• _Task to complete_
Copy every line below where the string "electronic" is found.

::: Supplied entries :::

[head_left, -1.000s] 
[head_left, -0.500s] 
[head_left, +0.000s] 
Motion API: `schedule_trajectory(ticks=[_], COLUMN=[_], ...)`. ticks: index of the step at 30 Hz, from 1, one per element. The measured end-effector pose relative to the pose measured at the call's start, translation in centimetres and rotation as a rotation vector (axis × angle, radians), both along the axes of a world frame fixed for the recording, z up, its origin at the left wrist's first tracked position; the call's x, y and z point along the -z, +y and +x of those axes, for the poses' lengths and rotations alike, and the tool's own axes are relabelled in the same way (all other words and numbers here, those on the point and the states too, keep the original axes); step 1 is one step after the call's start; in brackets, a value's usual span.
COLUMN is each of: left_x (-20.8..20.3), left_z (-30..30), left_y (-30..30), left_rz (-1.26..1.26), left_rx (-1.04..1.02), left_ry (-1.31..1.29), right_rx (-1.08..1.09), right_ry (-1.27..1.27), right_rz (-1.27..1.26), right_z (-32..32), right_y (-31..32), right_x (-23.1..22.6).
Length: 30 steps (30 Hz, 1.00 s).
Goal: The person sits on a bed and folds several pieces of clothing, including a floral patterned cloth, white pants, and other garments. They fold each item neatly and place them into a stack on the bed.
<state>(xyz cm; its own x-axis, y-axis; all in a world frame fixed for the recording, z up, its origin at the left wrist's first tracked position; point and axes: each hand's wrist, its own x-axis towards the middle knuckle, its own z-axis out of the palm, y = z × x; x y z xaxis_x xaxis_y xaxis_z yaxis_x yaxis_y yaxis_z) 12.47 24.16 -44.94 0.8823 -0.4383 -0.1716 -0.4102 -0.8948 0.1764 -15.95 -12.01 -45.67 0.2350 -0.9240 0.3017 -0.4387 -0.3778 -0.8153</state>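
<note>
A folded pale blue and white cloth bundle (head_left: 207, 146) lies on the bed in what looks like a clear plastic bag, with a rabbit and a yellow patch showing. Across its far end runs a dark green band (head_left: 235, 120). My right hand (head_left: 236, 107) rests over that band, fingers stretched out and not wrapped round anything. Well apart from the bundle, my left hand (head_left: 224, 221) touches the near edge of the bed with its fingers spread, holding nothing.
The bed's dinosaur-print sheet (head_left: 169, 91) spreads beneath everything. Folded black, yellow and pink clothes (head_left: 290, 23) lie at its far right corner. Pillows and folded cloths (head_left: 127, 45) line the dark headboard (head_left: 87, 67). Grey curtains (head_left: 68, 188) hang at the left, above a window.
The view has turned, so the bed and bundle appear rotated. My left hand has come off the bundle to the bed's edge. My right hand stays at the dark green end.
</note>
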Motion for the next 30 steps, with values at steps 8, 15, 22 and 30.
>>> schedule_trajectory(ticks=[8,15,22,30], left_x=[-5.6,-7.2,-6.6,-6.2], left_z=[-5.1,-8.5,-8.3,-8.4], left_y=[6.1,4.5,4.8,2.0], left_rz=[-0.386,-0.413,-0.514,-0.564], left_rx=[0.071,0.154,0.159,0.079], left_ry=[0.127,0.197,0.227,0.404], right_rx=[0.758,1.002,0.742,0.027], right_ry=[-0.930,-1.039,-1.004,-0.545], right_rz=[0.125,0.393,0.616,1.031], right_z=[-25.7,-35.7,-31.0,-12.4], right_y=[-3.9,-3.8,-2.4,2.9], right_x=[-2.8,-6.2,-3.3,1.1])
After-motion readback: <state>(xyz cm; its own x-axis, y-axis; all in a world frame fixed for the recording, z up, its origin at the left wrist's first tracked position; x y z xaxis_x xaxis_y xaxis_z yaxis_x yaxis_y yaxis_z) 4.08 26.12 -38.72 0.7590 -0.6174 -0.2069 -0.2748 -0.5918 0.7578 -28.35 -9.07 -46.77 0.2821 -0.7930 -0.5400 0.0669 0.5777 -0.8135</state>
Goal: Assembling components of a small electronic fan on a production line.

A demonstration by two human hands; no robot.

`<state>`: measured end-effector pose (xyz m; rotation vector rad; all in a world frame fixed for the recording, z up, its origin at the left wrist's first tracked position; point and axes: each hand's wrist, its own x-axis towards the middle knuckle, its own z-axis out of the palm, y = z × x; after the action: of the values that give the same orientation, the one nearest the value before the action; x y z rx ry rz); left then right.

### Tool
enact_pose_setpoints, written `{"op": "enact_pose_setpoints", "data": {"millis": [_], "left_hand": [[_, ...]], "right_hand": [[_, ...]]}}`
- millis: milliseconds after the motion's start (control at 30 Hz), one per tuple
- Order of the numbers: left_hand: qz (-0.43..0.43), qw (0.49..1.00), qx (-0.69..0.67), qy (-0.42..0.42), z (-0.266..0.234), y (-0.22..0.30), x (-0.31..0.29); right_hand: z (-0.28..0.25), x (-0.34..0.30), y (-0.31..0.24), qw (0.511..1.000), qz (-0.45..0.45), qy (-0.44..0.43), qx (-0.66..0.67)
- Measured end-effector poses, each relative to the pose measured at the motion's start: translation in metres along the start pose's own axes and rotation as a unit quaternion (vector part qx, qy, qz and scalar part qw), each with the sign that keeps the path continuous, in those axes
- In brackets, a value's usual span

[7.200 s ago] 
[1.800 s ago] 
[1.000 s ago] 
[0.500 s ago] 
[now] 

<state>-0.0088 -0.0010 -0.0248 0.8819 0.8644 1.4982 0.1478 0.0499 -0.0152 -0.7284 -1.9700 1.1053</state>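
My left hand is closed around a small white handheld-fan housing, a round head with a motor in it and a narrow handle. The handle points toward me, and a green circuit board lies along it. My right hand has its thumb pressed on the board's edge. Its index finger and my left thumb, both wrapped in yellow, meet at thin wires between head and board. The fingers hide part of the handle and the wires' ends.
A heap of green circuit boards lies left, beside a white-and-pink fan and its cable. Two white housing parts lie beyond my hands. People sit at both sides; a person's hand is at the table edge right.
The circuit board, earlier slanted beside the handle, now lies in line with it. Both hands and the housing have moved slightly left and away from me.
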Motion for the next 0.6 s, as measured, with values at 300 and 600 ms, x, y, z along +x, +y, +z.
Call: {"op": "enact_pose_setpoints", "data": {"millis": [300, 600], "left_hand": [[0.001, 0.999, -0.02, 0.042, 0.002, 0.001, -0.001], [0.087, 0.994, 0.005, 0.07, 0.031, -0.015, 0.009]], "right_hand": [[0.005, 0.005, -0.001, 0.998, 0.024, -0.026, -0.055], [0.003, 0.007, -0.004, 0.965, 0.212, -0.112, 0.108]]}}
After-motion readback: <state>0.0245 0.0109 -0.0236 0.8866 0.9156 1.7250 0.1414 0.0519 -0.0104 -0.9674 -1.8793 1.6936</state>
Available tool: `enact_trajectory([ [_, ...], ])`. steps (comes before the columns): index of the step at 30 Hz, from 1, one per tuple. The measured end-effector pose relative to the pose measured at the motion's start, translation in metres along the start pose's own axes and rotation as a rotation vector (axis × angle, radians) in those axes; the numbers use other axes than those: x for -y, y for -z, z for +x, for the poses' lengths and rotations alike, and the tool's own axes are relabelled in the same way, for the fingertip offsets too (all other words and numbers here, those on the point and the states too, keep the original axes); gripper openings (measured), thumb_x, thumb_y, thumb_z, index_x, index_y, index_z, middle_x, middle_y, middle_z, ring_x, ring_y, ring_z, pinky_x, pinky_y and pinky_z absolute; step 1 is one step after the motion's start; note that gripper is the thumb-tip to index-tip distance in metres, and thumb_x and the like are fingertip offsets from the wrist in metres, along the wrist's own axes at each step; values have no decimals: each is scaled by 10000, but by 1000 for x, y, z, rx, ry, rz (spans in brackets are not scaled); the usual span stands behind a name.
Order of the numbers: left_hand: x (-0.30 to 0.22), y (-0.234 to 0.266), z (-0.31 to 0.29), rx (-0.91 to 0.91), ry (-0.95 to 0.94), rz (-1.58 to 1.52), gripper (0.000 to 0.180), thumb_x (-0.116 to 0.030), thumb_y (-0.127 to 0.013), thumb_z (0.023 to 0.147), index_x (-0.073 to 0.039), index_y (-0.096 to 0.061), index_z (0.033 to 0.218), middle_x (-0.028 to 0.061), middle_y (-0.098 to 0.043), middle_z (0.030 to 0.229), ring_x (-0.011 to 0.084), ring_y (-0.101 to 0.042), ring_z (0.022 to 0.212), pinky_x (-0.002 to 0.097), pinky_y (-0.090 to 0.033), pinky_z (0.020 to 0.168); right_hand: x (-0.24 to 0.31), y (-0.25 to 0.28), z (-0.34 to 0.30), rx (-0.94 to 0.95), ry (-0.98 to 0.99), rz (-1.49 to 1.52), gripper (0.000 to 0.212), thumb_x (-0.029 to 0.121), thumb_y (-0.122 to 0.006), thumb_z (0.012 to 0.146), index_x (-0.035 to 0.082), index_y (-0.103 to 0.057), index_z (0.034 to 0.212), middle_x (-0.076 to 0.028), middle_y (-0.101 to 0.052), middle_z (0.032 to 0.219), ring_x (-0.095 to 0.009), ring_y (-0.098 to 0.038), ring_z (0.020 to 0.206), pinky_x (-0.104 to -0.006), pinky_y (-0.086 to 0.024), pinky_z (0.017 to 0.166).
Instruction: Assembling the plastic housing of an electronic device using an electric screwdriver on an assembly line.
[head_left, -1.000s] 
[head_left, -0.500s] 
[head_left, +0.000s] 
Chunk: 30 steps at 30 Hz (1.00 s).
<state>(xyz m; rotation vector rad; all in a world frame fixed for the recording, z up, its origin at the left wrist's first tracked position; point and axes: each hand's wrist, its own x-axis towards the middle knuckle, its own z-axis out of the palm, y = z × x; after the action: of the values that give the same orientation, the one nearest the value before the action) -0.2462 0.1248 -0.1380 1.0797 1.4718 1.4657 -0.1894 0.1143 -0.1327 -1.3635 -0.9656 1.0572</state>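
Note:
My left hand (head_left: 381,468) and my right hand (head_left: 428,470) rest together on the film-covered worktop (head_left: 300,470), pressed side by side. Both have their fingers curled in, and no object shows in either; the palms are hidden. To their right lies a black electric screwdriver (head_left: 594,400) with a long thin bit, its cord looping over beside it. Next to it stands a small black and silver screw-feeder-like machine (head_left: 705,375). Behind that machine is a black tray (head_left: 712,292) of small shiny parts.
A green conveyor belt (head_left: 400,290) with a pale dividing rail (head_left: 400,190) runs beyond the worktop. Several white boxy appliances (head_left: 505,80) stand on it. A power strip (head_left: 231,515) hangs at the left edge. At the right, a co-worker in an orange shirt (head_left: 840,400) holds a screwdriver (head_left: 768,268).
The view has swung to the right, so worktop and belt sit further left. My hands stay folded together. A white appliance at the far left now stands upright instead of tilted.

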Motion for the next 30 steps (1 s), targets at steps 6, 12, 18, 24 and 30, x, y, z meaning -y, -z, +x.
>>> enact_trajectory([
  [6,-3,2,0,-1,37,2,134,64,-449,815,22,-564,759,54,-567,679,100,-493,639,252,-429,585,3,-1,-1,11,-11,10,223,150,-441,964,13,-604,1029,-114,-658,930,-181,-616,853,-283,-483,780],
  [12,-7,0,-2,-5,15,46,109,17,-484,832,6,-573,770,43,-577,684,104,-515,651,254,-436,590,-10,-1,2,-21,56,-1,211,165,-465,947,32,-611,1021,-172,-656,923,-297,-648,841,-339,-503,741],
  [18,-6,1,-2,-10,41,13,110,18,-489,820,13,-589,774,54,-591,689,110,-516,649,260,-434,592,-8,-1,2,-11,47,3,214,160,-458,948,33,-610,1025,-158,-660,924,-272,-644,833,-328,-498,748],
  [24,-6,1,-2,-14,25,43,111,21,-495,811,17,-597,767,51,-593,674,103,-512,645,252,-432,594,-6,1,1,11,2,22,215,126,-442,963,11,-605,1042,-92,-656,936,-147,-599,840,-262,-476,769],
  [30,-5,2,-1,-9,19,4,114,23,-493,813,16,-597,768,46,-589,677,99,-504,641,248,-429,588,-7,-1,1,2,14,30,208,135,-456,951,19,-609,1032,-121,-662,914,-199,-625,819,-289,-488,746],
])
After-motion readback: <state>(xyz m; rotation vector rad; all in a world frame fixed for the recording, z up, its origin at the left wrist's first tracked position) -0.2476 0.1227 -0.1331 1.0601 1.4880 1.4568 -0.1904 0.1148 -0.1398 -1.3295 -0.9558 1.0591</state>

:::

• _Task response_
Goal: Assembling components of a small electronic fan on a production line.
Instruction: Assembling the plastic housing of an electronic device using an electric screwdriver on an assembly line.

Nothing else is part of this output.